Мы с Пепичком нетерпеливо ждали вечера, когда увидимся с Эмануэлем. В своем полку Эмануэль числился по санитарной части, хоть и в маршевой роте; относились к нему пренебрежительно. Однажды ему попробовали дать взвод, но он нарочно принялся командовать такой отчаянной фистулой, что рассмешил даже мрачных ополченцев, а начальству раз навсегда доказал свою полную неспособность к командованию взводом. С тех пор на него смотрели сквозь пальцы, и он ходил в хвосте роты со своим санитарным отрядом, которым за него командовал капрал. Он не принимал участия в учениях и постоянно читал даже на ходу или облокотись на придорожный камень. Каждая минута была ему дорога. Он погружался в научную литературу с таким спокойствием и сосредоточенностью, словно уже давно все мечи были перекованы на орала и торжественно провозглашен всеобщий мир.
— Я, знаете, привык к занятиям на ходу, — признался он нам. — Иной раз и споткнешься, да это пустяки, лишь бы не хромала память.
Потом он рассказал, как однажды за обедом испортил аппетит господам офицерам: вынул коробку из-под сигарет и сделал вид, что готовится показать фокус, Офицеры это очень любили и радостно насторожились. Но из коробочки выползли ящерицы. Эмануэль нежно гладил их и уверял, что они ласковы, как горлицы.
Обеды в Офицерском собрании, с распределением мест по чинам, а в пределах одного чина даже по стажу, безмерно претили Эмануэлю. Он ненавидел офицерское общество, относился к нему с фанатическим отвращением.
Нетрудно представить себе, что это было за общество. Во главе стола обычно восседал краснорожий полковник, лет пятидесяти, духовное убожество которого прямо-таки било фонтаном.
— Я не улыбнусь ни одной его остро́те, хотя бы меня щекотал весь генеральный штаб, — сказал нам Пуркине. — Знаете, все офицеры думают, что я немного ненормальный, для них это единственно возможное объяснение, ибо все они ржут, как жеребцы, после каждой полковничьей сальности. Моя репутация обосабливает меня от них. И слава богу, мне спокойнее.

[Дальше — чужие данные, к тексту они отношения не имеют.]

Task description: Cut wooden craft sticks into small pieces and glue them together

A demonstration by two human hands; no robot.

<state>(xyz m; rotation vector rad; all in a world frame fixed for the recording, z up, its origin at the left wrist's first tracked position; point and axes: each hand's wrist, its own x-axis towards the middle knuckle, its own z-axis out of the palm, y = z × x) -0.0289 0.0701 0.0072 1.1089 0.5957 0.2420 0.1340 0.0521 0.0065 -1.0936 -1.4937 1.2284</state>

В настроении Эмануэля Пепичек черпал силы для своей борьбы. Общение с Пуркине придавало ему смелости, стимулировало его изобретательность. Он обрел источник авторитетного одобрения, которого ему раньше не хватало, и получал даже больше похвал, чем было нужно, чтобы полностью удовлетворить тщеславие, будь оно вообще у Губачека. Эмануэль от души расхваливал Пепичка, особенно за юмористические подробности его борьбы с войной и за упорство в этой борьбе. Радуясь этим похвалам, «Чампа» не довольствовался своими прежними уловками; ему казалось, что этого уже мало, подумаешь, выдумка — отправляться по нужде в кусты или поправлять развязавшуюся обмотку, когда звучит команда «Бегом марш!»
Обер-лейтенант венгр Шлезингер, атлет, носивший корсет, несмотря на субтропическую жару, этот идол гонведов [77] Гонведы — здесь регулярные венгерские воинские части.
, больше других придирался к чехам. Занимались мы теперь на открытом воздухе, — в аудитории было слишком жарко. Мы сидели полукругом на косогоре, так что офицеру было хорошо видно всех нас.
Тут-то Пепичек и испробовал свое последнее ухищрение. По дороге на занятия он тщательно разжевал кусок белого хлеба, пока тот не превратился в жидкую кашицу. Прижав руку ко рту, Пепичек подошел к Шлезингеру, отвернулся, мастерски икнул и быстро выпустил изо рта хлебную кашицу. Натуральнейшая рвота!